Posted at 12:00 p.m.
The article published in response to this question by journalist Suzanne Colpron is both honest and well-researched. However, two important pieces of information are missing.
The first affects temporary immigrants, ie foreign students and workers recruited by universities, colleges and businesses to meet their needs. These candidates for temporary immigration escape the selection grid applied from the outset by Quebec to its permanent immigrants. But Quebec is not without recourse for all that. Under section 42 of the McDougall-Gagnon-Tremblay Agreement, he has a right of veto over the entry of these foreign immigrants into Quebec territory. Because, as Professor Jean-Pierre Corbeil rightly asserts, quoted by Mrme Colpron: “The federal government cannot grant a study permit to a person who is not registered in an institution designated by the Quebec Ministry of Higher Education, and cannot grant a study permit to a person who does not have a Quebec Acceptance Certificate. »

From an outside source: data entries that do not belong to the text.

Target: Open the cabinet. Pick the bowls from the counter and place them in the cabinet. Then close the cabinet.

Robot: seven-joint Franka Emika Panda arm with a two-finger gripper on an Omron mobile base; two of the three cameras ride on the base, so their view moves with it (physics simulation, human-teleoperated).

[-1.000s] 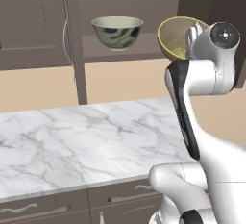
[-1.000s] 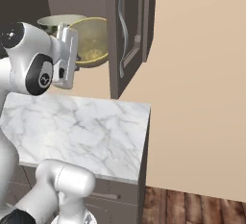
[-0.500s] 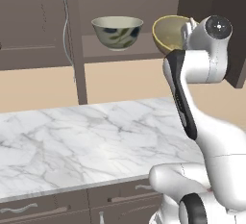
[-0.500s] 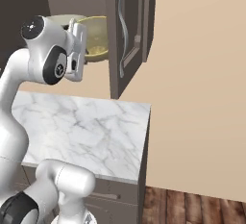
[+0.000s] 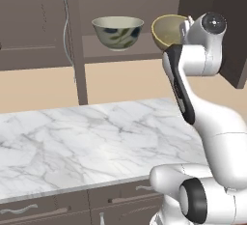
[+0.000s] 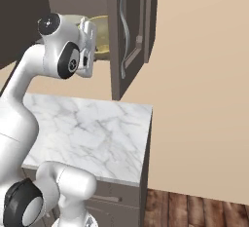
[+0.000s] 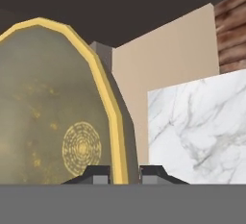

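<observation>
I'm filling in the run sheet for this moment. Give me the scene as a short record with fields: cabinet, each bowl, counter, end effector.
cabinet: doors open, shelf in view
grey bowl: upright on the shelf, apart from the end effector
yellow bowl: tilted, at the shelf's right part, rim pinched by the end effector
counter: white marble, below the cabinet
end effector: shut on the yellow bowl's rim, one finger inside, one outside
task state: cabinet not yet closed

Low drawers [image 5: 58, 208] with horizontal handles run along the bottom. Behind is a tan wall [image 6: 199, 75]. A wooden floor [image 6: 194, 206] lies at the lower right.
</observation>
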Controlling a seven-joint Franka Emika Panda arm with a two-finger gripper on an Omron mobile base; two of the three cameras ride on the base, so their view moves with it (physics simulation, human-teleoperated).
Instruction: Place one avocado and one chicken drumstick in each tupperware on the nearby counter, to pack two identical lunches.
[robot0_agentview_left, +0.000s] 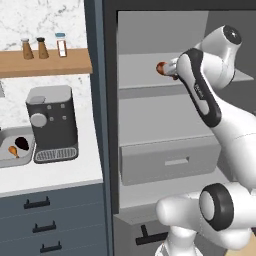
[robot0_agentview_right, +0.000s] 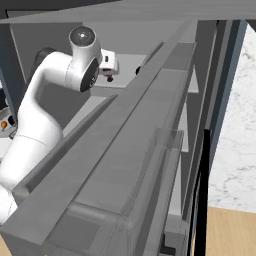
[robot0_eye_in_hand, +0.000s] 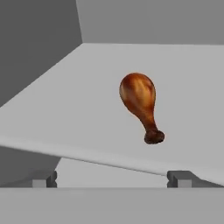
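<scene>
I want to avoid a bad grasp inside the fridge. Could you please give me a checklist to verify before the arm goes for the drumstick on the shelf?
1. Gripper open: ok, the jaws stand wide with nothing between them.
2. Chicken drumstick in front of the hand: ok, it lies alone on the grey fridge shelf, bone end toward the camera.
3. Drumstick between the fingertips: not ok, it lies beyond them, not yet reached.
4. Path free: ok in the hand view, with bare shelf between tips and drumstick.
5. Tupperware ready: it already holds one avocado and one drumstick; a second container, cannot tell.
</scene>
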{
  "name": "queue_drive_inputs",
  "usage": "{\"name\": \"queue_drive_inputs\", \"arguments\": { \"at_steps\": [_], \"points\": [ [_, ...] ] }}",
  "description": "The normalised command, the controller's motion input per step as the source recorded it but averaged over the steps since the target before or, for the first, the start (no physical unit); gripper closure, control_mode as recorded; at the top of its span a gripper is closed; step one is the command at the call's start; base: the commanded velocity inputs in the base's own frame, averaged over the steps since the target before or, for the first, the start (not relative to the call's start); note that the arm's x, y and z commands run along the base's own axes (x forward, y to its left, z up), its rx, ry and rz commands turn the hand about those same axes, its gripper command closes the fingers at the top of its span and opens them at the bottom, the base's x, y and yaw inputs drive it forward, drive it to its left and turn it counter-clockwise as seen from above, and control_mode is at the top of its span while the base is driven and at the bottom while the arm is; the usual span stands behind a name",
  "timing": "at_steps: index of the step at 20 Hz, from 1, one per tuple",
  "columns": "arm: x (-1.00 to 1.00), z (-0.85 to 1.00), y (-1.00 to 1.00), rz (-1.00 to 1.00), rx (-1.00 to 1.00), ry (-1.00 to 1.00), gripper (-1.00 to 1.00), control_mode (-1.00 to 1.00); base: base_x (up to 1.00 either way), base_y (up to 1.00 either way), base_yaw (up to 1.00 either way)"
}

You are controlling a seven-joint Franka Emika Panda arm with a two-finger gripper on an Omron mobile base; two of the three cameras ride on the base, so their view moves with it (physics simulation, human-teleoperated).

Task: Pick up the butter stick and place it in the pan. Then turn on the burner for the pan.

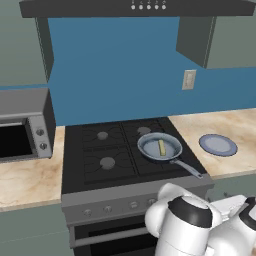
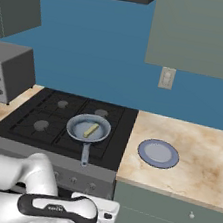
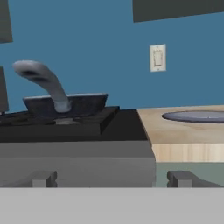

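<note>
Blue wall behind, grey-green cabinets above and below, a dark range hood (image 1: 140,7) overhead — we note a compact kitchen. A black stovetop (image 1: 80,157) with four grated burners sits between two runs of beige marbled counter (image 2: 197,161). On the counter to the left of the stove stands a grey microwave (image 1: 25,122). A pale wall outlet (image 2: 166,77) is set in the blue wall above the right-hand counter.

On the front right burner (image 1: 172,167) rests the pan (image 1: 150,145), its long thin handle (image 1: 187,168) pointing toward the stove's front edge and slightly right. The butter stick (image 1: 162,147) lies flat inside the pan, near its middle. From the right base view we see the same: butter stick (image 2: 91,130) in the pan (image 2: 78,126). A flat blue-grey plate (image 2: 158,153) sits on the counter just right of the stove, apart from the pan.

A row of round knobs (image 1: 107,209) runs along the stove's grey front panel.

From the hand view we look low and level across the stove's front edge — the pan handle (image 3: 46,81) curves up toward us. The gripper (image 3: 113,178) shows its two finger tips (image 3: 43,178) at the bottom, spread as wide as they go, with nothing between them and touching nothing.
</note>
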Motion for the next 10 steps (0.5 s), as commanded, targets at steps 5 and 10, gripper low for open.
{"name": "queue_drive_inputs", "arguments": {
  "at_steps": [5, 10],
  "points": [
    [-0.05, -0.17, 0.0, 0.0, 0.0, -0.01, -1.0, -1.0, 0.0, 0.0, 0.0],
    [-0.19, -0.18, 0.0, 0.0, 0.0, 0.0, -1.0, -1.0, 0.0, 0.0, 0.0]
  ]
}}
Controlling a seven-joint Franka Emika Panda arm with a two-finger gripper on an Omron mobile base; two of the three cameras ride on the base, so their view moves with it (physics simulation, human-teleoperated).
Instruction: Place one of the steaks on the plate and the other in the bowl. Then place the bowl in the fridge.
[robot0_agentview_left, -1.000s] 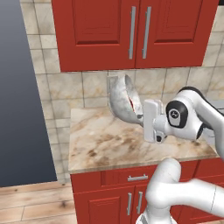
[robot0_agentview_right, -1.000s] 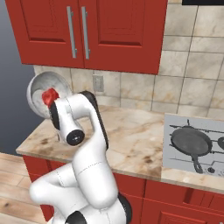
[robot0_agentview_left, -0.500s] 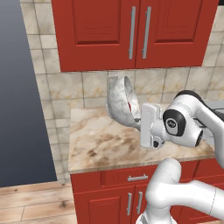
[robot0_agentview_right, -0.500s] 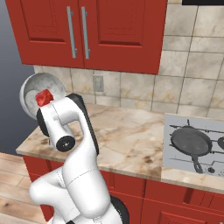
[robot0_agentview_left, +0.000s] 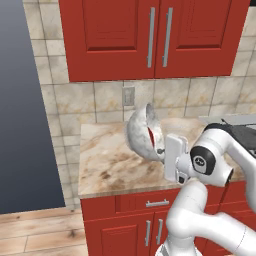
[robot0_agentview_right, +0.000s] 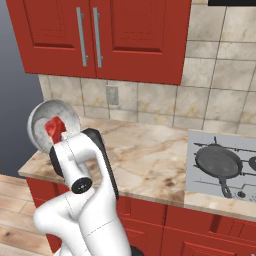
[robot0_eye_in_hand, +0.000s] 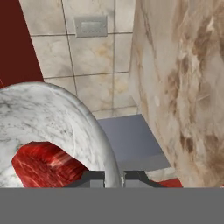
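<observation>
My gripper (robot0_eye_in_hand: 114, 177) is shut on the thin rim of the light grey bowl (robot0_agentview_left: 141, 132), which hangs tipped on its side above the left part of the marble counter (robot0_agentview_left: 107, 160). One dark-red steak (robot0_eye_in_hand: 41, 164) lies inside the bowl against its wall, also seen as a steak (robot0_agentview_right: 55, 128) in the bowl (robot0_agentview_right: 46, 116) from the right. In the left base view the gripper (robot0_agentview_left: 162, 150) grips the bowl's lower edge. The other steak, the plate and the fridge are out of view.
A black skillet (robot0_agentview_right: 218, 162) sits on the grey stove top (robot0_agentview_right: 200, 150) at the counter's right. Red upper cabinets (robot0_agentview_left: 150, 35) hang over the counter, with a wall outlet (robot0_agentview_left: 128, 95) behind. Left of the counter is a dark panel (robot0_agentview_left: 25, 110) and wooden floor (robot0_agentview_left: 35, 232).
The arm has swung toward the left and the tipped bowl has sunk a little closer to the counter. The grip on the rim is the same.
</observation>
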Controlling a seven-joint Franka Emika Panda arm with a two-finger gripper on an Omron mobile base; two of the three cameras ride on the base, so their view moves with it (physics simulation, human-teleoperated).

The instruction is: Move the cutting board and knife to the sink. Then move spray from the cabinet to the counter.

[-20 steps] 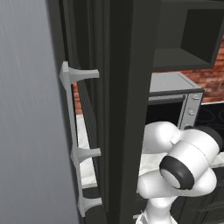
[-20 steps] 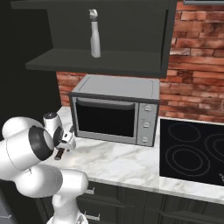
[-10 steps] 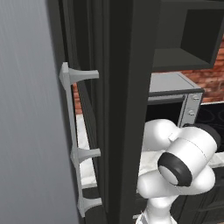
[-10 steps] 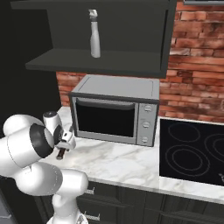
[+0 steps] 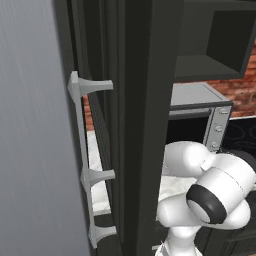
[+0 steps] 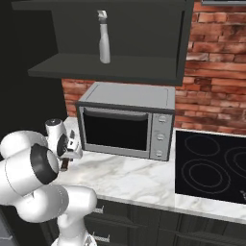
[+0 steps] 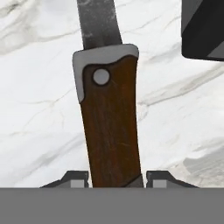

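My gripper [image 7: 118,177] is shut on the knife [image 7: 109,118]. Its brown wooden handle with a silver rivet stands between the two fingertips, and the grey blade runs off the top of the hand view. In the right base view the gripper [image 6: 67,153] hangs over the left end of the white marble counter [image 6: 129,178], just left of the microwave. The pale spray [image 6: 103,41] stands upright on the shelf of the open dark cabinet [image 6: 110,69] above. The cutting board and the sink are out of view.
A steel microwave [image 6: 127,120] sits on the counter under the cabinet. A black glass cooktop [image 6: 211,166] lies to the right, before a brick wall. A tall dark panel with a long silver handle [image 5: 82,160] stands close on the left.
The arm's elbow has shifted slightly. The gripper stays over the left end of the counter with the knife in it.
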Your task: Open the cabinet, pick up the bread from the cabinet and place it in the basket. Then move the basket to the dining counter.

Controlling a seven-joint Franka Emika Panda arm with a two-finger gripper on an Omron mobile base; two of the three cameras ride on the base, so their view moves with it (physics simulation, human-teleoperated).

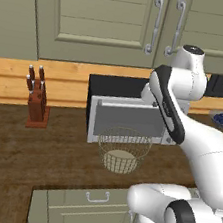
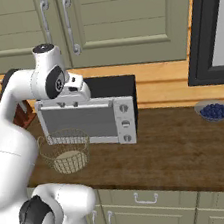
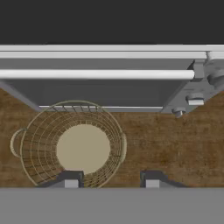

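Observation:
The sage-green cabinet (image 1: 104, 19) hangs above the worktop with both tall doors shut, its curved silver handles (image 1: 155, 24) side by side; it is also in the right base view (image 2: 116, 17). The bread is hidden. The wire-mesh basket (image 1: 123, 150) (image 2: 65, 152) (image 3: 43, 144) stands empty on the worktop in front of the toaster oven, its tan base bare. My gripper (image 3: 111, 180) hangs open above the worktop, over the basket's near rim and the wood beside it, with nothing between its fingers. The dining counter is out of view.
A silver toaster oven (image 1: 128, 117) (image 2: 84, 117) sits right behind the basket. A knife block (image 1: 37, 100) stands to the left, and a bowl of blueberries (image 2: 214, 111) to the right. A dark-framed panel (image 2: 208, 29) rises at the far right.

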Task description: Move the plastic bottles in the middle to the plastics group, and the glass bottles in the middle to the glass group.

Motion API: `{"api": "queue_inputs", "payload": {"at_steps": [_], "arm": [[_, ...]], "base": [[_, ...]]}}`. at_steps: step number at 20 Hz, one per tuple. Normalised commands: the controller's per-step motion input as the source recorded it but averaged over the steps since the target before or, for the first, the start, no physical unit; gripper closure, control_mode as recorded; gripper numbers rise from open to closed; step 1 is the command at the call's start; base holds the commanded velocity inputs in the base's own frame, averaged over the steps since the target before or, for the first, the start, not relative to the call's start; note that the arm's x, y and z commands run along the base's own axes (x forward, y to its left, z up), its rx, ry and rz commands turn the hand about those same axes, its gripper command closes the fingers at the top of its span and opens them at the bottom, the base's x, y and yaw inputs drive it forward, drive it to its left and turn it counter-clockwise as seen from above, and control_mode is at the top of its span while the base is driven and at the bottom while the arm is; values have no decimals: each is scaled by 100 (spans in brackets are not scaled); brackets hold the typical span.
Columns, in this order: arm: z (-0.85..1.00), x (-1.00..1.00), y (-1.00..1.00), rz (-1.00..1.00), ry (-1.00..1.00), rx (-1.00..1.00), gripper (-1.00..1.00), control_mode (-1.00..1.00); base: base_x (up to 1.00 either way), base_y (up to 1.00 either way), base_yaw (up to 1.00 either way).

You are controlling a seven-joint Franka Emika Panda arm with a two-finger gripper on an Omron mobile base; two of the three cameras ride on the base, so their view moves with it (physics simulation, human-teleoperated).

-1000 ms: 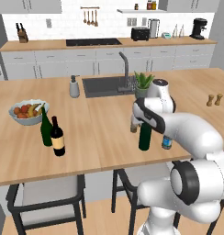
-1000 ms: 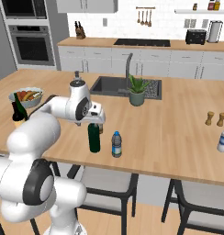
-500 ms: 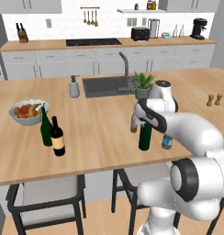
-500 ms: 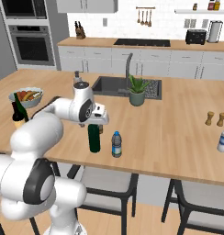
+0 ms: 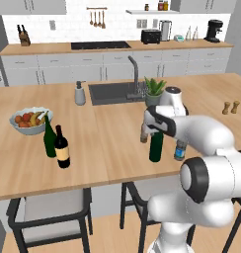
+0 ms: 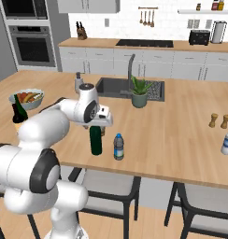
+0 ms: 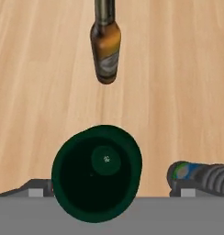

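Directly above the dark green wine bottle (image 7: 96, 172) hangs the claw (image 5: 151, 129), jaws spread wide and holding nothing. That bottle stands upright mid-surface (image 5: 107, 148), the slim brown bottle (image 7: 105, 50) just beyond it, the small plastic bottle (image 6: 118, 146) close beside it. Risk, as judged: an off-centre descent could knock the tall bottle into either neighbour. Glass group (image 5: 56, 143) stands well apart, near the fruit bowl (image 5: 29, 119).

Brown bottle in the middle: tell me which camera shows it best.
The hand view: the brown bottle stands clear, pale label visible, beyond the green bottle. In the left base view it peeks out beside the arm; in the right base view it is mostly hidden.
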Motion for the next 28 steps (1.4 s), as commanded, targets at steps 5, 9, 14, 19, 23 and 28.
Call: {"api": "queue_inputs", "payload": {"at_steps": [5, 9, 14, 19, 23, 28], "arm": [[-31, 8, 0, 0, 0, 0, -100, -100], [-16, 0, 0, 0, -5, 0, -100, -100], [0, 0, 0, 0, -8, 0, -100, -100], [0, 0, 0, 0, 0, 0, -100, -100], [0, 0, 0, 0, 0, 0, 100, -100], [6, -3, 0, 0, 0, 0, 100, -100]], "base": [[0, 0, 0], [0, 0, 0], [0, 0, 0], [0, 0, 0], [0, 0, 0], [0, 0, 0]]}}
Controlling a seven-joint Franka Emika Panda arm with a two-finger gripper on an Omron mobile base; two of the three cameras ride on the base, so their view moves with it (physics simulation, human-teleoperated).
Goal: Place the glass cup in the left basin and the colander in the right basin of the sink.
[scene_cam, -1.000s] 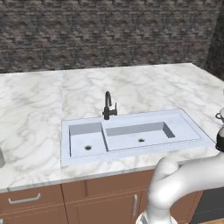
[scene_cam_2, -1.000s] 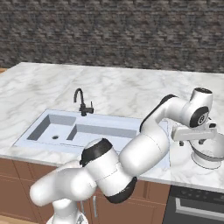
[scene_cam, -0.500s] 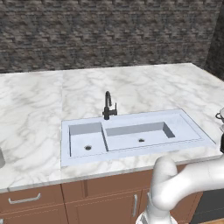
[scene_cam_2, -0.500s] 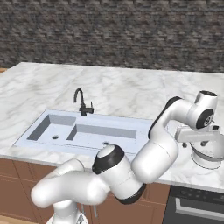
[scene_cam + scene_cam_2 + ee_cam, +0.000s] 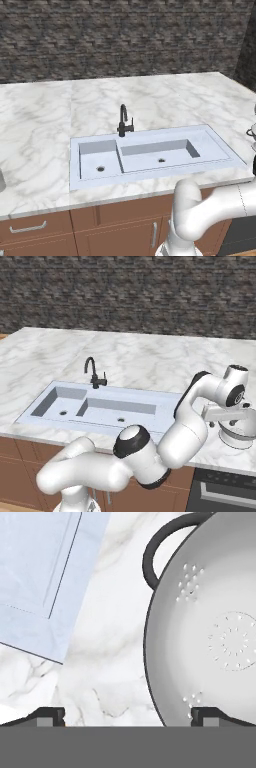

Instead of allowing universities, colleges and businesses to select these temporary immigrants solely on the basis of their corporate needs, the Government of Quebec could add its own collective criteria affecting the learning of the French language by imposing on its temporary immigrants the obligation to enroll their children in French school, an obligation that Bill 101 imposes on permanent immigrants. It could also impose a French test on students applying for permanent residence or cap, if necessary, the number of students enrolled in English-language colleges and universities in Quebec. It would suffice for it to agree within the Concertation Committee set out in the Canada-Quebec Accord.
The second information omitted concerns the transfer payments that the federal government pays to Quebec to: 1) ensure the francization of immigrants admitted to the province; 2) financially encourage the province to recruit a proportion of the Canadian migratory flow deemed necessary to preserve its demographic weight within the Canadian federation.
These transfer payments, which exceed $650 million for the current year, are modulated according to two factors:
1) the more the number of immigrants to be francized in Quebec increases, the more the transfer increases;
2) the closer Quebec approaches the threshold of approximately 25% of the Canadian migratory flow, the more the transfer is generous. Of these two types of indexation, Quebec has only benefited from the first, because the migratory thresholds that it has set for itself year after year since 1991 have never reached 20% of the Canadian migratory flow.
The McDougall-Gagnon-Tremblay Agreement was signed in the wake of the Meech Lake Accord, and in this agreement, the Mulroney government sought to help Quebec francize its immigrants and preserve its demographic weight within of the Canadian federation. I doubt that such an agreement would be as generous if Quebec asked to renegotiate it with the current federal authorities. Fortunately for Quebec, the McDougall-Gagnon-Tremblay Agreement is solidly locked. It can only be opened if the two parties agree in advance on how to close it.